> _Assignment_
Repeat exactly the lines below that lie between the line with "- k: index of" and the line with "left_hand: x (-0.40", counting both of those lines as part of the answer.
─── Supplied data ───
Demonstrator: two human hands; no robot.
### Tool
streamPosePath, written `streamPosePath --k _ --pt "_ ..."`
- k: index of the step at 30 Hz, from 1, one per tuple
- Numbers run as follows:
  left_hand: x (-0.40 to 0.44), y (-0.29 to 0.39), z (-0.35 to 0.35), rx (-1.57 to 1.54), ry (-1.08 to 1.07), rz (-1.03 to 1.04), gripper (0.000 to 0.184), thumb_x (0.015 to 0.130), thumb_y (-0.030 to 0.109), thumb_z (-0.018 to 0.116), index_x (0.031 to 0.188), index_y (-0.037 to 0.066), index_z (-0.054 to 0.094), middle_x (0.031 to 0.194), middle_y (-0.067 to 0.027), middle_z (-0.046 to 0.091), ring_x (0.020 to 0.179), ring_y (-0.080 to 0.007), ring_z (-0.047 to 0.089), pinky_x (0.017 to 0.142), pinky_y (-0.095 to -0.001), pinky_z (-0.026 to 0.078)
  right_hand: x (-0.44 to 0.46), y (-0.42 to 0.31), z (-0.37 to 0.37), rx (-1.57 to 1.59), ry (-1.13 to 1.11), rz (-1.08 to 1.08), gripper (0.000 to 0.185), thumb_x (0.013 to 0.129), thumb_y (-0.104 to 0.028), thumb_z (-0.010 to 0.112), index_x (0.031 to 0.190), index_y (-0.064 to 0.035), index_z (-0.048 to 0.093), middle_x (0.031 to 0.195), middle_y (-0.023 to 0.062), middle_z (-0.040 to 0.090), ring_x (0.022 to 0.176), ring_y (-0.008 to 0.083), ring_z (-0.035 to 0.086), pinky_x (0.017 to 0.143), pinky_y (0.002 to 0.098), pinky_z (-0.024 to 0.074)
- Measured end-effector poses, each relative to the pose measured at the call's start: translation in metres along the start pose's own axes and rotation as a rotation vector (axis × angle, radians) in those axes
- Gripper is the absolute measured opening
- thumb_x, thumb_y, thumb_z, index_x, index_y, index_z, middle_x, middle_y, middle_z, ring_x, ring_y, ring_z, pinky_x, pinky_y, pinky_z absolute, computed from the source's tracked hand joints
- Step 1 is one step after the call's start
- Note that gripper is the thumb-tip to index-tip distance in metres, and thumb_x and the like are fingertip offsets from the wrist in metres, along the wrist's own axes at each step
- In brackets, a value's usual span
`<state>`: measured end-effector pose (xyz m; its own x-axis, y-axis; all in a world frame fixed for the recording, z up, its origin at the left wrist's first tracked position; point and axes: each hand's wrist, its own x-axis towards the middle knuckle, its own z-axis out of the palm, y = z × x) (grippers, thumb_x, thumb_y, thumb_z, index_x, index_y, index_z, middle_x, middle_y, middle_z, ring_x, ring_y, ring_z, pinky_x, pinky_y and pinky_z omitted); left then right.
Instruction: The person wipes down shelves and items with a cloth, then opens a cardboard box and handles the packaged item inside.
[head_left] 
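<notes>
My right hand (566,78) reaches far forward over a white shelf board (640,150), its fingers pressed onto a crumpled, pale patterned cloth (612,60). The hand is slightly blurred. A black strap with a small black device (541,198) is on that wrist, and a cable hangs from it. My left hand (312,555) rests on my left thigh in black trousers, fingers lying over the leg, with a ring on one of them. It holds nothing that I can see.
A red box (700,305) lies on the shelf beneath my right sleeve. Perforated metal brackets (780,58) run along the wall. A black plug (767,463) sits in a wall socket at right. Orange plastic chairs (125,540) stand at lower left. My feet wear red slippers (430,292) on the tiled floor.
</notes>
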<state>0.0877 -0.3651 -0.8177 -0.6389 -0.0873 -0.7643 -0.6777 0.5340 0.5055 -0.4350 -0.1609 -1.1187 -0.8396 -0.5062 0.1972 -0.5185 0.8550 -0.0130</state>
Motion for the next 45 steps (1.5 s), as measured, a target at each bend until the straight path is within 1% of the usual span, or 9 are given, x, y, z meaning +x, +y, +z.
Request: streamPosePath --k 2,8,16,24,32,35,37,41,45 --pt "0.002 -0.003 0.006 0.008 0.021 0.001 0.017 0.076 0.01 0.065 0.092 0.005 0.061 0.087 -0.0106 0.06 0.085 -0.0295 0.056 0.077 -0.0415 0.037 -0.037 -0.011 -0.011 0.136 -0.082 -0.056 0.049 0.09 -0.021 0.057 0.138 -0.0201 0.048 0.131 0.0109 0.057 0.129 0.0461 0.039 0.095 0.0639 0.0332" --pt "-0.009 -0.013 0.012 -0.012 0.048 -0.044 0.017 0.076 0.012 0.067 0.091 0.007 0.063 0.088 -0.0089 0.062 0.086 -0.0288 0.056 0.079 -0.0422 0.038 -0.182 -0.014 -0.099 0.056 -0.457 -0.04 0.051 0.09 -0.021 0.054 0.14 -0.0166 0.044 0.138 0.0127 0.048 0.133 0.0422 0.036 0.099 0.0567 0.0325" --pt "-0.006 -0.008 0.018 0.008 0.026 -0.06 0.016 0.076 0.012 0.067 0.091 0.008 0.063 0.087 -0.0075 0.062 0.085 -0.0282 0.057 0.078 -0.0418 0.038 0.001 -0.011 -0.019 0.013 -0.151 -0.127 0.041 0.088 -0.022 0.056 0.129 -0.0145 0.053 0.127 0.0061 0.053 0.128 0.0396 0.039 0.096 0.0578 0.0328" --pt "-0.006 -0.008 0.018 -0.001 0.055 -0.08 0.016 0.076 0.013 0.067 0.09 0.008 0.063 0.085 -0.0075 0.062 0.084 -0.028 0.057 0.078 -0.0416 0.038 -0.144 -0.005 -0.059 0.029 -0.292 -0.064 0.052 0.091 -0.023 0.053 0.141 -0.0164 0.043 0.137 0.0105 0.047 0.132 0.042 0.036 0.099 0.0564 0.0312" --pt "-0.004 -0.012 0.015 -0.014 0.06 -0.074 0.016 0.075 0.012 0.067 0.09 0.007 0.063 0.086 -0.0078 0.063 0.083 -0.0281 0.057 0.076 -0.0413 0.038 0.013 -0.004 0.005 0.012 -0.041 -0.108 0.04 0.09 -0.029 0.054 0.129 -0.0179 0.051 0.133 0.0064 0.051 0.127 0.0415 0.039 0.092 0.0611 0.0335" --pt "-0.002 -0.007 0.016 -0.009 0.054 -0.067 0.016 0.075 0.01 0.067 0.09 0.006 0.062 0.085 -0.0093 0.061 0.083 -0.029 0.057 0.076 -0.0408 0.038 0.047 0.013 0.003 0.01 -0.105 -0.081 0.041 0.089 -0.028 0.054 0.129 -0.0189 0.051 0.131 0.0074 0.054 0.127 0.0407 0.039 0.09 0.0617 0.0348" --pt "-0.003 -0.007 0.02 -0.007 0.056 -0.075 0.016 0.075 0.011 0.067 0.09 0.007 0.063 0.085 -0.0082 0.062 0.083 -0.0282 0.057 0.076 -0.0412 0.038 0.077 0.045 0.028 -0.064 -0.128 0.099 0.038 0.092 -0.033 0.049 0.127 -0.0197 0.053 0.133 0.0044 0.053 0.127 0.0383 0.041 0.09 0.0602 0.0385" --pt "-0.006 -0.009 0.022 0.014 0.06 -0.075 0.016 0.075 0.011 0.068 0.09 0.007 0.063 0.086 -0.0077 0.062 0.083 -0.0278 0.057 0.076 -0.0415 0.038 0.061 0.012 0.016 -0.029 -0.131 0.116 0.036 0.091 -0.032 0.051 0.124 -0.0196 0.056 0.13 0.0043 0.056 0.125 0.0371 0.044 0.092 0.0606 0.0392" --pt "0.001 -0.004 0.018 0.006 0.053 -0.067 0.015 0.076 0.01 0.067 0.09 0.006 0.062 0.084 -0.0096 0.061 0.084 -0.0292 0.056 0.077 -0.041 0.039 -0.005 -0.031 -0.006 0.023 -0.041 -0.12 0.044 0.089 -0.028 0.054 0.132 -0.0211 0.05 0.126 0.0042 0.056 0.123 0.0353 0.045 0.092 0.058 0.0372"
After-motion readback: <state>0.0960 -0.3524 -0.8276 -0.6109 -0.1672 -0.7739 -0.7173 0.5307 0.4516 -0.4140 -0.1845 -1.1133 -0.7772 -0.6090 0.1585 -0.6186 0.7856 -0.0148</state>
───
> _Response for this exercise_
- k: index of the step at 30 Hz, from 1, one per tuple
- Numbers run as follows:
  left_hand: x (-0.40 to 0.44), y (-0.29 to 0.39), z (-0.35 to 0.35), rx (-1.57 to 1.54), ry (-1.08 to 1.07), rz (-1.03 to 1.04), gripper (0.000 to 0.184), thumb_x (0.015 to 0.130), thumb_y (-0.030 to 0.109), thumb_z (-0.018 to 0.116), index_x (0.031 to 0.188), index_y (-0.037 to 0.066), index_z (-0.054 to 0.094), middle_x (0.031 to 0.194), middle_y (-0.067 to 0.027), middle_z (-0.046 to 0.091), ring_x (0.020 to 0.179), ring_y (-0.080 to 0.007), ring_z (-0.047 to 0.089), pinky_x (0.017 to 0.142), pinky_y (-0.095 to -0.001), pinky_z (-0.026 to 0.078)

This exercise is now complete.